Records from a data source
━━━━

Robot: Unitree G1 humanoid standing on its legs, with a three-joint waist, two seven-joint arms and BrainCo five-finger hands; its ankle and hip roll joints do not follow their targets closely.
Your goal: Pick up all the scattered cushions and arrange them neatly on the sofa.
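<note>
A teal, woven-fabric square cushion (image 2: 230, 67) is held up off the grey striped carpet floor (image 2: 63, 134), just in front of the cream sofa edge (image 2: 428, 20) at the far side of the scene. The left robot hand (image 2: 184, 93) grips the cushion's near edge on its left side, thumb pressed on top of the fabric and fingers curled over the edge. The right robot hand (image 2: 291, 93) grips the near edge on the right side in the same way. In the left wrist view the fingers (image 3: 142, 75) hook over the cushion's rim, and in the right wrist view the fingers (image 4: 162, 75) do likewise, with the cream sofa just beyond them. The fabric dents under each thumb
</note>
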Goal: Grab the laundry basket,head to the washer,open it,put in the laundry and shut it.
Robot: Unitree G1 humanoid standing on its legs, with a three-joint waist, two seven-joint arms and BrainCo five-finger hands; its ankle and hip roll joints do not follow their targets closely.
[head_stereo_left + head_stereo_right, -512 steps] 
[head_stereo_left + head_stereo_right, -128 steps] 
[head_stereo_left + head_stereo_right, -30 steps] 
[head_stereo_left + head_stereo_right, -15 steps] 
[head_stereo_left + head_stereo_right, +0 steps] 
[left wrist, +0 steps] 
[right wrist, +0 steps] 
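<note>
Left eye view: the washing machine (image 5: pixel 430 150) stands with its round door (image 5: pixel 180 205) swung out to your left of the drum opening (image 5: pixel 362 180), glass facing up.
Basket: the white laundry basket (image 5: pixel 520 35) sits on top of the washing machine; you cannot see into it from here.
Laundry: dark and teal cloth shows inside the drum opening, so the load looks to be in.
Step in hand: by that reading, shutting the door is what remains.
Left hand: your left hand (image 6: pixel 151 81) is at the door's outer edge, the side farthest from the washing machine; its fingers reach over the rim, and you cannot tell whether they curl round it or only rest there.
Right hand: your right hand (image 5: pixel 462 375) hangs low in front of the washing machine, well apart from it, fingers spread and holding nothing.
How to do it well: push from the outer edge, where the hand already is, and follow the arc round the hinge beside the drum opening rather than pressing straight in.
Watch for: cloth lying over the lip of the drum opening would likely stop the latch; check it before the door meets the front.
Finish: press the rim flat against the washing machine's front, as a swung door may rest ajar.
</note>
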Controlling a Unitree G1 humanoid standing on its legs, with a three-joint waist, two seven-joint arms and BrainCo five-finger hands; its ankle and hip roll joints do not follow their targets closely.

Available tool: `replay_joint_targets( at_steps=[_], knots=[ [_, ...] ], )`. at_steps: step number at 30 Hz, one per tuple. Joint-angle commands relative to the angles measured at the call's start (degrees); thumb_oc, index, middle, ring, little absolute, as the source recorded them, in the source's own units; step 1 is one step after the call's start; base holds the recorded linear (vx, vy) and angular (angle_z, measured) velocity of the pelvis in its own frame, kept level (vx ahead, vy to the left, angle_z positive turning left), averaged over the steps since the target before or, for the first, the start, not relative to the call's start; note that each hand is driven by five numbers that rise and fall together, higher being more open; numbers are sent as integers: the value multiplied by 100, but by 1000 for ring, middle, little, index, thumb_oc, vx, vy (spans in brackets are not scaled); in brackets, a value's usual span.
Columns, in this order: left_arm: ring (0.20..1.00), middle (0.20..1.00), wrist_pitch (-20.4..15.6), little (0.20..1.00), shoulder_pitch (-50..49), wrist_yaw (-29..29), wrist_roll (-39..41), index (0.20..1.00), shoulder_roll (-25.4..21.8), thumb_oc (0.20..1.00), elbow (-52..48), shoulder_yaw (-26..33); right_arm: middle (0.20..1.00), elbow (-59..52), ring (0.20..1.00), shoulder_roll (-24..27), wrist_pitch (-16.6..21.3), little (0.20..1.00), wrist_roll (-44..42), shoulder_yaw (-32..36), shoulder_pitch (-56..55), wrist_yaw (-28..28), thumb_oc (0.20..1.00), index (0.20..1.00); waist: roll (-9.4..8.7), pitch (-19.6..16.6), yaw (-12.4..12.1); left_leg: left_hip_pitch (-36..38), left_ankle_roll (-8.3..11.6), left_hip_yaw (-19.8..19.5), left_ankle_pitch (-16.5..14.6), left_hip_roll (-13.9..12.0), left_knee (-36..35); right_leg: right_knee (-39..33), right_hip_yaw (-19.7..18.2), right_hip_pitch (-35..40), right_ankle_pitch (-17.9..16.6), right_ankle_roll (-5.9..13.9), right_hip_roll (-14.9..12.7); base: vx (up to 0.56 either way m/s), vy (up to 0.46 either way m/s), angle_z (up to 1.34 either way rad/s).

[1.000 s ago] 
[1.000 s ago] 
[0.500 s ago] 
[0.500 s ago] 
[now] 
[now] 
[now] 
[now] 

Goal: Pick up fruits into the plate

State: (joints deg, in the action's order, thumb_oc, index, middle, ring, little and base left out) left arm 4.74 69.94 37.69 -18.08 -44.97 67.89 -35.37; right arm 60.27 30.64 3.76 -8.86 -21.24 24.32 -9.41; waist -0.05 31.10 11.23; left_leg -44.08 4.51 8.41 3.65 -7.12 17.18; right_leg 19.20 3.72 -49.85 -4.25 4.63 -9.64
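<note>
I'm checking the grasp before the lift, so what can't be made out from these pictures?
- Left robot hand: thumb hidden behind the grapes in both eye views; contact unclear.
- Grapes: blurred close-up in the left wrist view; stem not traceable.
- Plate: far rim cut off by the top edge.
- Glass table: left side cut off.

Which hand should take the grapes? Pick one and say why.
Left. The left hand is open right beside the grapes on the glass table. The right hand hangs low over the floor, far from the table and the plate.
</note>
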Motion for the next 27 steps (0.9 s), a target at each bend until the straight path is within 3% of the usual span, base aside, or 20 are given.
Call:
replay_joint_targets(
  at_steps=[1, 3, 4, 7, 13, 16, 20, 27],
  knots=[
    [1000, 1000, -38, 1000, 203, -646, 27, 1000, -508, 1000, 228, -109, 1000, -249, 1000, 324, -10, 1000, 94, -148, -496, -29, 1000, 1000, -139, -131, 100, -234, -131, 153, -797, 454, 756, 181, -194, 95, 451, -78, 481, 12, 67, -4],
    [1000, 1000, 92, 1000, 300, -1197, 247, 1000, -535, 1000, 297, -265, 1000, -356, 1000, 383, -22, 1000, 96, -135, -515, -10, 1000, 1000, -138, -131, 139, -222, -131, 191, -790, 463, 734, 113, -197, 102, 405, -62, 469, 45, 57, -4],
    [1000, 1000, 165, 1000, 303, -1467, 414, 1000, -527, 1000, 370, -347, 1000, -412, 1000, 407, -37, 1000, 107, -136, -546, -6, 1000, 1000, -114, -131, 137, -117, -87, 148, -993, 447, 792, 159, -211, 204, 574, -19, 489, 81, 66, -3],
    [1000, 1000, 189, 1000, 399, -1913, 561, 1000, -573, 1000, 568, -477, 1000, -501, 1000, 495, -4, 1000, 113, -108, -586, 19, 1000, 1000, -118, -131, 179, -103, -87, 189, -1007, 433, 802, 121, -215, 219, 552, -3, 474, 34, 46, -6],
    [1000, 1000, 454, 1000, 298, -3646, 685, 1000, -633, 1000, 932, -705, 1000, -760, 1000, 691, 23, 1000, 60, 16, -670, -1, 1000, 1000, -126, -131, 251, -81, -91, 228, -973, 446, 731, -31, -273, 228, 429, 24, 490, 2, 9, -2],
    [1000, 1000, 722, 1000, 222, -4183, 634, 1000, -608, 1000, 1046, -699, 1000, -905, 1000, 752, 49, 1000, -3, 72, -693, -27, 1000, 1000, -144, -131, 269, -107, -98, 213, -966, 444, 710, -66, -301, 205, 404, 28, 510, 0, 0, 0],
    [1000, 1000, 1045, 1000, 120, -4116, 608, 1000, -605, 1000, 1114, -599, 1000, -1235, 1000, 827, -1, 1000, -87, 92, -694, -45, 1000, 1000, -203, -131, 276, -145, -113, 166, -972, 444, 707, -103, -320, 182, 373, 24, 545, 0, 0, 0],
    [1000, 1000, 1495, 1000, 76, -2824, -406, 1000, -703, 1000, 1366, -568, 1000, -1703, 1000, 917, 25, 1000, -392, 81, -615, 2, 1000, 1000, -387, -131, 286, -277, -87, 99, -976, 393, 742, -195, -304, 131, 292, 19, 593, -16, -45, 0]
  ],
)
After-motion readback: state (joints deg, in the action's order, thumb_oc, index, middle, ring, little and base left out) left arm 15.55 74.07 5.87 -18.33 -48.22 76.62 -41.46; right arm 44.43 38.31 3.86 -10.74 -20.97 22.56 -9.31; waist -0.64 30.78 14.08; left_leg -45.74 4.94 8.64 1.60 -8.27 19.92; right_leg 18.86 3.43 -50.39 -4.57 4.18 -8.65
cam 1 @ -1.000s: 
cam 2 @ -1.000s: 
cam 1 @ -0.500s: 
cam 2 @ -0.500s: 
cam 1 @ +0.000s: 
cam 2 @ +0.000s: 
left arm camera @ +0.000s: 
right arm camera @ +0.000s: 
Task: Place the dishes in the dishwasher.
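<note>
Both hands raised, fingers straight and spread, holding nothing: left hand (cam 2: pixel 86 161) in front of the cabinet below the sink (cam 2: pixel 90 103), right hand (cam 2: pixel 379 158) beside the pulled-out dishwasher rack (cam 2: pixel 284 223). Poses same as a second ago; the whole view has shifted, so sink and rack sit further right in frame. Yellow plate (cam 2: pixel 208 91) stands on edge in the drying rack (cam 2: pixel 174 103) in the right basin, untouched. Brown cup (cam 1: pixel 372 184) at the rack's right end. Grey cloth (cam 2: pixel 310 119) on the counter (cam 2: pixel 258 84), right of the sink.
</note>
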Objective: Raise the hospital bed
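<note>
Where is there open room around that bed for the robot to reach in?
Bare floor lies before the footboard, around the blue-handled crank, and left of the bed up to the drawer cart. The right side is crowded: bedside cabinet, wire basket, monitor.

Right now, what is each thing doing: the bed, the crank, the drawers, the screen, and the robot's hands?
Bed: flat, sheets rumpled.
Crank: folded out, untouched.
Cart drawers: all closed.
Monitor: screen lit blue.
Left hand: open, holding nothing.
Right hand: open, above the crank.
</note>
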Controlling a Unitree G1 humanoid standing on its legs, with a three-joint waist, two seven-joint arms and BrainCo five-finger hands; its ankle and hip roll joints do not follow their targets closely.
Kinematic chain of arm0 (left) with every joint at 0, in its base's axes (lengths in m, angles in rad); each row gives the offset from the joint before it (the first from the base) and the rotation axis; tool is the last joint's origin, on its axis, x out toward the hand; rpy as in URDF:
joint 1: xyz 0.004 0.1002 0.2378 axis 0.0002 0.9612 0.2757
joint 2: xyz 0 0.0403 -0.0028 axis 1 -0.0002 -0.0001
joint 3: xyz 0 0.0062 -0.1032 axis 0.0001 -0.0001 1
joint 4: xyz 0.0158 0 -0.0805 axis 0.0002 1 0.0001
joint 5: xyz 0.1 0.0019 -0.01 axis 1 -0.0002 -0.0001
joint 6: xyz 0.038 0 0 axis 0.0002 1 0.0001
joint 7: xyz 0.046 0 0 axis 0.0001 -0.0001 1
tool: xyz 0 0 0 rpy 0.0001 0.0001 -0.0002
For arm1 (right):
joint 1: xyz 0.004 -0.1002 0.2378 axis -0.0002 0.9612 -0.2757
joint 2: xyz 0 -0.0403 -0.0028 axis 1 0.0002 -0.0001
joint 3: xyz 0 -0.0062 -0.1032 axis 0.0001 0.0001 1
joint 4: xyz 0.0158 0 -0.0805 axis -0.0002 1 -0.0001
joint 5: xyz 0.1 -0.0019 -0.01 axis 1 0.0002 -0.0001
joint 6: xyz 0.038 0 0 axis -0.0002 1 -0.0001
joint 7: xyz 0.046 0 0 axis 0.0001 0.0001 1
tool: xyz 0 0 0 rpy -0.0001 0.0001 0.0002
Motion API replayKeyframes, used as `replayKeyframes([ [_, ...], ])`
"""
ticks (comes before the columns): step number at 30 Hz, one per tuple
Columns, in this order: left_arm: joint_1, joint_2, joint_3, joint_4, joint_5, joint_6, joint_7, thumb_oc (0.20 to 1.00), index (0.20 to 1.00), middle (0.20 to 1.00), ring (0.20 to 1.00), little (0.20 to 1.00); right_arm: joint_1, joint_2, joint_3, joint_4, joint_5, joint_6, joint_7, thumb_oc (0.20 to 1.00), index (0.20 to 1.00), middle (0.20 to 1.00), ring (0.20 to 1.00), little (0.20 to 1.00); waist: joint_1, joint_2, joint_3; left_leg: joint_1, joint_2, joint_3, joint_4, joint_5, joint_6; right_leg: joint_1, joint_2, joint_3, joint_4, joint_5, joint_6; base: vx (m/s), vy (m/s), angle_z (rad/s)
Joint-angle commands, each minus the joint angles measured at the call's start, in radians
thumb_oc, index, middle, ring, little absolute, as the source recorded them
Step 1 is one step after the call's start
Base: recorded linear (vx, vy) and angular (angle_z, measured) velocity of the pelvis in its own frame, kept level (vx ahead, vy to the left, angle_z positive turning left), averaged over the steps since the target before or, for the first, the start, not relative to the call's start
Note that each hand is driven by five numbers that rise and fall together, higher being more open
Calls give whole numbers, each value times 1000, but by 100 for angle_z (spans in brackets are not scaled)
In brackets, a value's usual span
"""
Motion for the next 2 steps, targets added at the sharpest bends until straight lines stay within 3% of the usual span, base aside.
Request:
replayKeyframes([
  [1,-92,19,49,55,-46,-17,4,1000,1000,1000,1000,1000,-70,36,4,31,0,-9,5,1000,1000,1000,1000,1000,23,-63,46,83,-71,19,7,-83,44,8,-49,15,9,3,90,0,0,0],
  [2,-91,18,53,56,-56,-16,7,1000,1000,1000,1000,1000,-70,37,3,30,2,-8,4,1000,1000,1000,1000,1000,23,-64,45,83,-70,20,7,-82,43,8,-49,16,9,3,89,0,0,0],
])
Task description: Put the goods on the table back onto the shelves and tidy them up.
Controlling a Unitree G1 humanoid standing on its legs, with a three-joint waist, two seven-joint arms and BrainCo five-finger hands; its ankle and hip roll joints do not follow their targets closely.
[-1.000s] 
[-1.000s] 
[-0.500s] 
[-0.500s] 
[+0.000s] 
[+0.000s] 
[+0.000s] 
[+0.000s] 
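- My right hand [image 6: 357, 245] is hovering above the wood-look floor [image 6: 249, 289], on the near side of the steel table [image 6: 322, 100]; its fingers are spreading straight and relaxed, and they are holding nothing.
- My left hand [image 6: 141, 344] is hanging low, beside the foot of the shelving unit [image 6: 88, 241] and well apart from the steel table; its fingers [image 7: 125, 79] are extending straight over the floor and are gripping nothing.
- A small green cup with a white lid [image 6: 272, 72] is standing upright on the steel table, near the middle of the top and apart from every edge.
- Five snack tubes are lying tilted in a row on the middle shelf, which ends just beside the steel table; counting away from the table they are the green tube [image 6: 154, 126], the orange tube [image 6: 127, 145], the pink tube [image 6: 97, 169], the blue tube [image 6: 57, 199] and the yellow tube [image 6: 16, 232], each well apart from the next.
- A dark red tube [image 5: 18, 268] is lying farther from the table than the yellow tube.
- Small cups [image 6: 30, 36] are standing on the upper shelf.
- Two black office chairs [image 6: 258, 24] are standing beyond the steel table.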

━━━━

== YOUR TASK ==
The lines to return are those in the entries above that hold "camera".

== TASK RESULT ==
left arm camera @ +0.000s: 
right arm camera @ +0.000s: 

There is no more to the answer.